#### PROMPT:
Set down the data below without change, skipping the pictures it holds.

━━━━━ INPUT DATA

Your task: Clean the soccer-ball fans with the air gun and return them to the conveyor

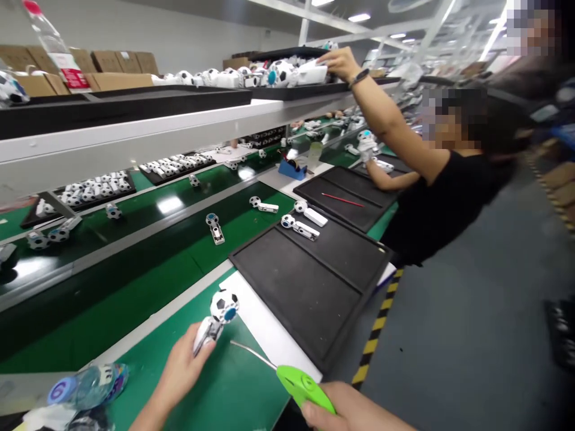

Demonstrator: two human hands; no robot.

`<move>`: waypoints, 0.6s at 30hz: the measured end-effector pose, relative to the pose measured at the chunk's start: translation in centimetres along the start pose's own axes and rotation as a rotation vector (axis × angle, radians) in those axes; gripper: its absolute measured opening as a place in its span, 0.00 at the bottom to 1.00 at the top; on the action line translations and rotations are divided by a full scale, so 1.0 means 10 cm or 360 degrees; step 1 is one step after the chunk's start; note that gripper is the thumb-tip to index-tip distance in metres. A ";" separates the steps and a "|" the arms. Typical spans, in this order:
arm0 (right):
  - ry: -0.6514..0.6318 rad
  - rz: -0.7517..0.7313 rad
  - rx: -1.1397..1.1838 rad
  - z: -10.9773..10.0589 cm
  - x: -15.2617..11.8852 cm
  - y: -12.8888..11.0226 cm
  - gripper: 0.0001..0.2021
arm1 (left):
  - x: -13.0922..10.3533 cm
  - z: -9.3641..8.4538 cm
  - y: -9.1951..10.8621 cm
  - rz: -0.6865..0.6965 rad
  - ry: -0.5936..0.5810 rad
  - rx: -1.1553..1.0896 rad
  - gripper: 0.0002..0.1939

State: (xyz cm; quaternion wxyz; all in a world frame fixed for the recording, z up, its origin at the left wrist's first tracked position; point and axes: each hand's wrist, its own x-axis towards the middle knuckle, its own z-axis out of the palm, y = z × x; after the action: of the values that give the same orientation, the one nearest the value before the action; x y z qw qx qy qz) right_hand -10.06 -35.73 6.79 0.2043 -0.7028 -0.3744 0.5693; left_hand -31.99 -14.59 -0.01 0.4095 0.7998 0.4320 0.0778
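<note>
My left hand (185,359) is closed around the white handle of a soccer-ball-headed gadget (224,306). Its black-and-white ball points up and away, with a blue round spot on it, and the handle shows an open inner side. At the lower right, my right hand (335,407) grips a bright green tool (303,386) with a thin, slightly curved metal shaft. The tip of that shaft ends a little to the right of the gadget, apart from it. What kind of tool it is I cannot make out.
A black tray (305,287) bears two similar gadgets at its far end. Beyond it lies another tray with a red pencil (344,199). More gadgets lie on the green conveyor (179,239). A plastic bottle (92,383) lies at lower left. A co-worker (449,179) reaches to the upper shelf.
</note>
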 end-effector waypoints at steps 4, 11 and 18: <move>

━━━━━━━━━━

#### RESULT OF THIS EXERCISE:
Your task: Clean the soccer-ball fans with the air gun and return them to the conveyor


Demonstrator: two human hands; no robot.

`<move>`: waypoints, 0.6s at 30hz: the measured end-effector pose, relative to the pose measured at the chunk's start: translation in centimetres along the start pose's own axes and rotation as a rotation vector (axis × angle, radians) in those axes; gripper: its absolute measured opening as a place in its span, 0.00 at the bottom to 1.00 at the top; on the action line translations and rotations are divided by a full scale, so 1.0 means 10 cm or 360 degrees; step 1 is one step after the chunk's start; note that gripper is the thumb-tip to index-tip distance in metres. A ";" separates the steps and a "|" the arms. Typical spans, in this order:
arm0 (right):
  - ry: -0.6514..0.6318 rad
  - rz: -0.7517..0.7313 rad
  - rx: -1.1397..1.1838 rad
  - z: -10.9773..10.0589 cm
  - x: -15.2617..11.8852 cm
  - y: -12.8888..11.0226 cm
  - gripper: 0.0001..0.2021
arm1 (left):
  - x: -13.0922..10.3533 cm
  - z: -9.3641..8.4538 cm
  - y: -9.1951..10.8621 cm
  - rz: -0.6865..0.6965 rad
  - ry: -0.5936..0.5810 rad
  - rx: -1.1553..1.0896 rad
  - gripper: 0.0002..0.1939

State: (xyz cm; quaternion wxyz; all in a world frame fixed for the recording, z up, its origin at the left wrist's first tracked position; point and axes: each hand's wrist, its own x-axis towards the middle knuckle, its own z-axis out of the palm, y = z × x; after the action: of the values that give the same orientation, the one nearest the value before the action; x y z qw qx qy qz) right_hand -10.06 -35.73 6.79 0.2043 -0.7028 -0.3744 0.5693; left_hand -31.99 -14.59 -0.01 0.4095 0.7998 0.4320 0.0778
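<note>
My left hand (185,359) is closed around the white handle of a soccer-ball-headed gadget (224,306). Its black-and-white ball points up and away, with a blue round spot on it, and the handle shows an open inner side. At the lower right, my right hand (335,407) grips a bright green tool (303,386) with a thin, slightly curved metal shaft. The tip of that shaft ends a little to the right of the gadget, apart from it. What kind of tool it is I cannot make out.
A black tray (305,287) bears two similar gadgets at its far end. Beyond it lies another tray with a red pencil (344,199). More gadgets lie on the green conveyor (179,239). A plastic bottle (92,383) lies at lower left. A co-worker (449,179) reaches to the upper shelf.
</note>
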 end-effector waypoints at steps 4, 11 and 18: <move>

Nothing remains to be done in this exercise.